| WHAT THE TASK REQUIRES |
Word for word, give the data again without its pictures.

+++ SUPPLIED RECORDS +++

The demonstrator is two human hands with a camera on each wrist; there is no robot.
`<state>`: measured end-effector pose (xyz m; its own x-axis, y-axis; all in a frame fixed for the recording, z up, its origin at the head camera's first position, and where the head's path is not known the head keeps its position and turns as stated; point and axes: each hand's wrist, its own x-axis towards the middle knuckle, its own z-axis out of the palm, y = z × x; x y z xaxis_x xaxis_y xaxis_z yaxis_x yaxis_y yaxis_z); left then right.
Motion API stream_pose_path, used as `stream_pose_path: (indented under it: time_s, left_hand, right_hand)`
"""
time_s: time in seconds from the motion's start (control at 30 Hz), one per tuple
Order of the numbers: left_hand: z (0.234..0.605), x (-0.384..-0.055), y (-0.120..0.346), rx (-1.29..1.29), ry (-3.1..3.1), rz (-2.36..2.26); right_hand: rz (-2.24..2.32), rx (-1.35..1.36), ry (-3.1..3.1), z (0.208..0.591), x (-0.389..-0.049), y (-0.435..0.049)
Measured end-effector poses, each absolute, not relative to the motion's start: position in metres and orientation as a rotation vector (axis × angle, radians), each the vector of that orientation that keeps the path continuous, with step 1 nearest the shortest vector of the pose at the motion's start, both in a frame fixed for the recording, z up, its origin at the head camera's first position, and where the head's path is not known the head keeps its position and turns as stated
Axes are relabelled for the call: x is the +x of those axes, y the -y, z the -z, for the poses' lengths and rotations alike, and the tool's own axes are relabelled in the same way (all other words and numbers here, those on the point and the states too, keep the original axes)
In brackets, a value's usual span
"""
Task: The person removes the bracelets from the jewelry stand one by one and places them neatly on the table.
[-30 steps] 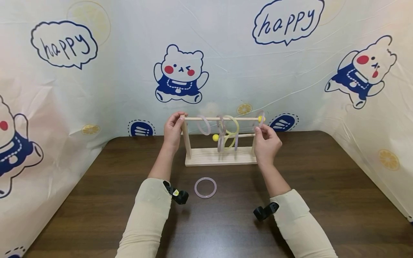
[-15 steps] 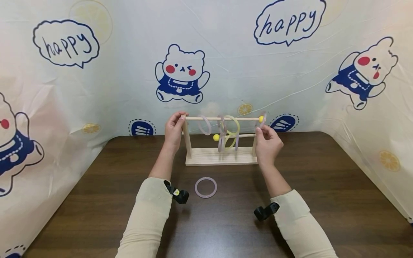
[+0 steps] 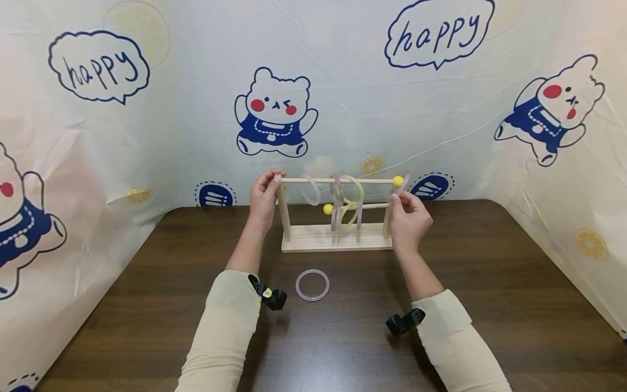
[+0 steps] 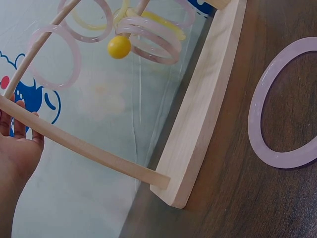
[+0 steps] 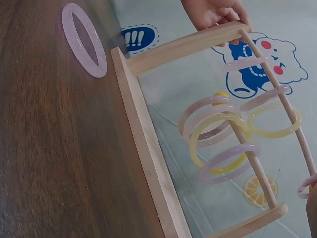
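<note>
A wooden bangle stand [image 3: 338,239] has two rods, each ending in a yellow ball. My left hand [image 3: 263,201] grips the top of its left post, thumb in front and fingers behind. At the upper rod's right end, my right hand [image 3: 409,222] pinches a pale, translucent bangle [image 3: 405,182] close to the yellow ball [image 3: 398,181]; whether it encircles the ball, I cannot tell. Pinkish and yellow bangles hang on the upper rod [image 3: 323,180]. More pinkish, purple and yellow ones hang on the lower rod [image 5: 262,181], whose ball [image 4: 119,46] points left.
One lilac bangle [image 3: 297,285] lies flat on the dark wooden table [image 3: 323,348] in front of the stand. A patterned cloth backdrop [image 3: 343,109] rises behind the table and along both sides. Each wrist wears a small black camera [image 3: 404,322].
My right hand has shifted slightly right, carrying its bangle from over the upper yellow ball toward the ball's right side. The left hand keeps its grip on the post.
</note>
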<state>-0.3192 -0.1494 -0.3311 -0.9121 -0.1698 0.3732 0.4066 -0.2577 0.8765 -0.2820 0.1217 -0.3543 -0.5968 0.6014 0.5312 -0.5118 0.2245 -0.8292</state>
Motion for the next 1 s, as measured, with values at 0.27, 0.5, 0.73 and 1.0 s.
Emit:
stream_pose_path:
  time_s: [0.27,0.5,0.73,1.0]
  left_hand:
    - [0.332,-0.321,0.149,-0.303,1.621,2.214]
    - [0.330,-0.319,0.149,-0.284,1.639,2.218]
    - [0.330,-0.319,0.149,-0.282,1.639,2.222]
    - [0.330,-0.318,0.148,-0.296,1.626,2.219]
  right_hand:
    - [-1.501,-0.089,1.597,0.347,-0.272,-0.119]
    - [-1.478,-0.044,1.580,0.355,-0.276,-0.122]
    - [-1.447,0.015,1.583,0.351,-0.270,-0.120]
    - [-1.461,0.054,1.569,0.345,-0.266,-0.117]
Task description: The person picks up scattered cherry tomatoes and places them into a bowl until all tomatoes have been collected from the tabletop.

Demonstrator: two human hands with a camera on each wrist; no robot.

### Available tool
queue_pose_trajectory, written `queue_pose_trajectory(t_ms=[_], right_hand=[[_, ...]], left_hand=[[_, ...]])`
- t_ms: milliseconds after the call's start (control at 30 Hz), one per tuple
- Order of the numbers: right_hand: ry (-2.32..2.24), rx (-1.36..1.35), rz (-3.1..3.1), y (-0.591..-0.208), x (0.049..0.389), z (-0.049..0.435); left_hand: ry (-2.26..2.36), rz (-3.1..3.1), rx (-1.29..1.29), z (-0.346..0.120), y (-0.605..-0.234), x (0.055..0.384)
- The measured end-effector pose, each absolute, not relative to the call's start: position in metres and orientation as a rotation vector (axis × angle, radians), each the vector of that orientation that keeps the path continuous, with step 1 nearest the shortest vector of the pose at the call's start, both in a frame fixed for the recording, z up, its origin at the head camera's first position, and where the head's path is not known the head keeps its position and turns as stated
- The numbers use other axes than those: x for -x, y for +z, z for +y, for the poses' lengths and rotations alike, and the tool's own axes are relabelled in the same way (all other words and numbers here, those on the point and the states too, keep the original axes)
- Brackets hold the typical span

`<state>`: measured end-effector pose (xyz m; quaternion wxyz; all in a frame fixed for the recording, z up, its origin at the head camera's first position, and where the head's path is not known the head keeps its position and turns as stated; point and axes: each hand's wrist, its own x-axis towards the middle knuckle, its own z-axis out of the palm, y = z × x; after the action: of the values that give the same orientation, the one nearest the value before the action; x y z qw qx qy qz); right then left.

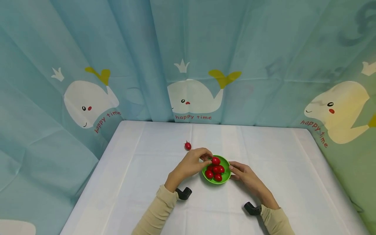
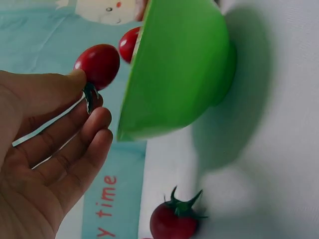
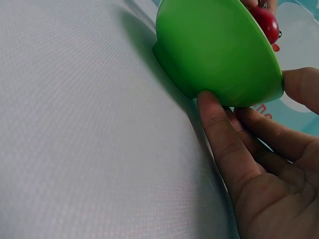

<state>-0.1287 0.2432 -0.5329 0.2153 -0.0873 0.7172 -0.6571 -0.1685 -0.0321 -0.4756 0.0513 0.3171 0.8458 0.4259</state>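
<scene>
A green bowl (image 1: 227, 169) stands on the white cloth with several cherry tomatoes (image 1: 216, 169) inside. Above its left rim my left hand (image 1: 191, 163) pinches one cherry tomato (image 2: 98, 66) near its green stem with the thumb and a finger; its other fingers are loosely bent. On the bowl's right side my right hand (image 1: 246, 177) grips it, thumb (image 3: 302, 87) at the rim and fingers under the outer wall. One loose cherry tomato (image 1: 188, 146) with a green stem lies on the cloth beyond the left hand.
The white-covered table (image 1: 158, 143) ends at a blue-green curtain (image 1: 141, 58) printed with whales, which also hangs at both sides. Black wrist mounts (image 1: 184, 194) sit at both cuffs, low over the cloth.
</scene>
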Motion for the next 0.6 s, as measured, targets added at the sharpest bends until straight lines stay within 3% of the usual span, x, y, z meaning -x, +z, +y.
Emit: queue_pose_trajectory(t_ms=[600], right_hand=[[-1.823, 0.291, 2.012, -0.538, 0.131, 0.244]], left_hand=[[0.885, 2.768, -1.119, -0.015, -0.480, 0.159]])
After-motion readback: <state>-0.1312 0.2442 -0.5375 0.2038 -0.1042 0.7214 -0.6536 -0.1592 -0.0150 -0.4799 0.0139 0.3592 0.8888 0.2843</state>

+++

| OUTPUT FOR THIS EXERCISE |
The demonstrator is two human hands with a camera on each wrist; there is no robot.
`<state>`: measured end-effector pose (xyz m; its own x-axis, y-axis; all in a frame fixed for the recording, z up, its origin at the head camera's first position, and where the head's path is not known the head keeps its position and turns as stated; point and axes: each hand's wrist, its own x-axis towards the middle knuckle, its own z-axis out of the palm, y = z × x; x y z xaxis_x xaxis_y xaxis_z yaxis_x yaxis_y yaxis_z); left then right.
Motion API stream_pose_path, used as `stream_pose_path: (indented under it: time_s, left_hand, right_hand)`
"""
time_s: time in seconds from the motion's start (control at 30 Hz), one per tuple
Order of the numbers: left_hand: z (0.234..0.605), x (-0.384..-0.055), y (-0.120..0.346), rx (-1.29..1.29), ry (-3.1..3.1), rz (-2.36..2.26); right_hand: rz (-2.24..2.32), rx (-1.35..1.36), ry (-3.1..3.1), z (0.208..0.591), x (-0.389..-0.049), y (-0.435..0.049)
Measured end-effector poses, each absolute, not relative to the motion's start: position in metres and orientation as a rotation vector (axis × angle, radians), each the vector of that orientation that keeps the path continuous, with step 1 nearest the shortest vector of the pose at the motion's start, both in a frame fixed for the recording, z up, its origin at the head camera's first position, and where the head's path is not known the head keeps its position and turns as stated
Axes are relabelled for the call: x is the +x of those axes, y the -y, z the -z, for the poses' lengths and rotations alike, and the tool's own axes are relabelled in the same way (all other words and numbers here, those on the point and the states too, keep the original axes)
In brackets, a value's usual span
"""
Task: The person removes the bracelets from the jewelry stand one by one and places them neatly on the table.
[-30 steps] 
[-15 steps] 
[+0 steps] 
[+0 steps] 
[+0 steps] 
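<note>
A wooden bangle stand [image 3: 338,239] has two rods, each ending in a yellow ball. My left hand [image 3: 263,201] grips the top of its left post, thumb in front and fingers behind. At the upper rod's right end, my right hand [image 3: 409,222] pinches a pale, translucent bangle [image 3: 405,182] close to the yellow ball [image 3: 398,181]; whether it encircles the ball, I cannot tell. Pinkish and yellow bangles hang on the upper rod [image 3: 323,180]. More pinkish, purple and yellow ones hang on the lower rod [image 5: 262,181], whose ball [image 4: 119,46] points left.
One lilac bangle [image 3: 297,285] lies flat on the dark wooden table [image 3: 323,348] in front of the stand. A patterned cloth backdrop [image 3: 343,109] rises behind the table and along both sides. Each wrist wears a small black camera [image 3: 404,322].
My right hand has shifted slightly right, carrying its bangle from over the upper yellow ball toward the ball's right side. The left hand keeps its grip on the post.
</note>
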<state>-0.3192 -0.1494 -0.3311 -0.9121 -0.1698 0.3732 0.4066 -0.2577 0.8765 -0.2820 0.1217 -0.3543 -0.5968 0.6014 0.5312 -0.5118 0.2245 -0.8292</state>
Motion for the next 1 s, as measured, with values at 0.27, 0.5, 0.73 and 1.0 s.
Emit:
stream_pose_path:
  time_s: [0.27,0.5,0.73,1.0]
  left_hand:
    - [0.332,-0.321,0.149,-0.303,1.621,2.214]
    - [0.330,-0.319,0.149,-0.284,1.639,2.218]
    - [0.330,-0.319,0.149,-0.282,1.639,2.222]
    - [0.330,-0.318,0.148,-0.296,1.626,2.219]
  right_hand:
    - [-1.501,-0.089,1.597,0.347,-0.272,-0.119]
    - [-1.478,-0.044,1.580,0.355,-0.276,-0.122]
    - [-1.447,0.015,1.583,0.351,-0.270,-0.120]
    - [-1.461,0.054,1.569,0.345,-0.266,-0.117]
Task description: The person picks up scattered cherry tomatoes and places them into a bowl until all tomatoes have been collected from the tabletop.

Demonstrator: two human hands with a camera on each wrist; no robot.

### Available tool
queue_pose_trajectory, written `queue_pose_trajectory(t_ms=[_], right_hand=[[_, ...]], left_hand=[[_, ...]])`
- t_ms: milliseconds after the call's start (control at 30 Hz), one per tuple
- Order of the numbers: right_hand: ry (-2.32..2.24), rx (-1.36..1.35), rz (-3.1..3.1), y (-0.591..-0.208), x (0.049..0.389), z (-0.049..0.435); left_hand: ry (-2.26..2.36), rz (-3.1..3.1), rx (-1.29..1.29), z (-0.346..0.120), y (-0.605..-0.234), x (0.055..0.384)
- The measured end-effector pose, each absolute, not relative to the call's start: position in metres and orientation as a rotation vector (axis × angle, radians), each the vector of that orientation that keeps the path continuous, with step 1 nearest the shortest vector of the pose at the call's start, both in a frame fixed for the recording, z up, its origin at the head camera's first position, and where the head's path is not known the head keeps its position and turns as stated
- The numbers use other axes than those: x for -x, y for +z, z for +y, for the poses' lengths and rotations alike, and the tool's own axes are relabelled in the same way (all other words and numbers here, those on the point and the states too, keep the original axes)
- Brackets hold the typical span

`<state>`: measured end-effector pose (xyz m; quaternion wxyz; all in a frame fixed for the recording, z up, its origin at the head camera's first position, and where the head's path is not known the head keeps its position and turns as stated; point and axes: each hand's wrist, its own x-axis towards the middle knuckle, its own z-axis out of the palm, y = z × x; after the action: of the values that give the same orientation, the one nearest the value before the action; x y z qw qx qy qz); right then left.


<state>-0.1287 0.2432 -0.5329 0.2153 -0.0873 0.7172 -0.6571 -0.1685 -0.0321 -0.4756 0.0513 0.3171 0.8458 0.4259</state>
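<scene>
A green bowl (image 1: 227, 169) stands on the white cloth with several cherry tomatoes (image 1: 216, 169) inside. Above its left rim my left hand (image 1: 191, 163) pinches one cherry tomato (image 2: 98, 66) near its green stem with the thumb and a finger; its other fingers are loosely bent. On the bowl's right side my right hand (image 1: 246, 177) grips it, thumb (image 3: 302, 87) at the rim and fingers under the outer wall. One loose cherry tomato (image 1: 188, 146) with a green stem lies on the cloth beyond the left hand.
The white-covered table (image 1: 158, 143) ends at a blue-green curtain (image 1: 141, 58) printed with whales, which also hangs at both sides. Black wrist mounts (image 1: 184, 194) sit at both cuffs, low over the cloth.
</scene>
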Motion for the next 0.6 s, as measured, targets added at the sharpest bends until straight lines stay within 3% of the usual span, x, y, z meaning -x, +z, +y.
Emit: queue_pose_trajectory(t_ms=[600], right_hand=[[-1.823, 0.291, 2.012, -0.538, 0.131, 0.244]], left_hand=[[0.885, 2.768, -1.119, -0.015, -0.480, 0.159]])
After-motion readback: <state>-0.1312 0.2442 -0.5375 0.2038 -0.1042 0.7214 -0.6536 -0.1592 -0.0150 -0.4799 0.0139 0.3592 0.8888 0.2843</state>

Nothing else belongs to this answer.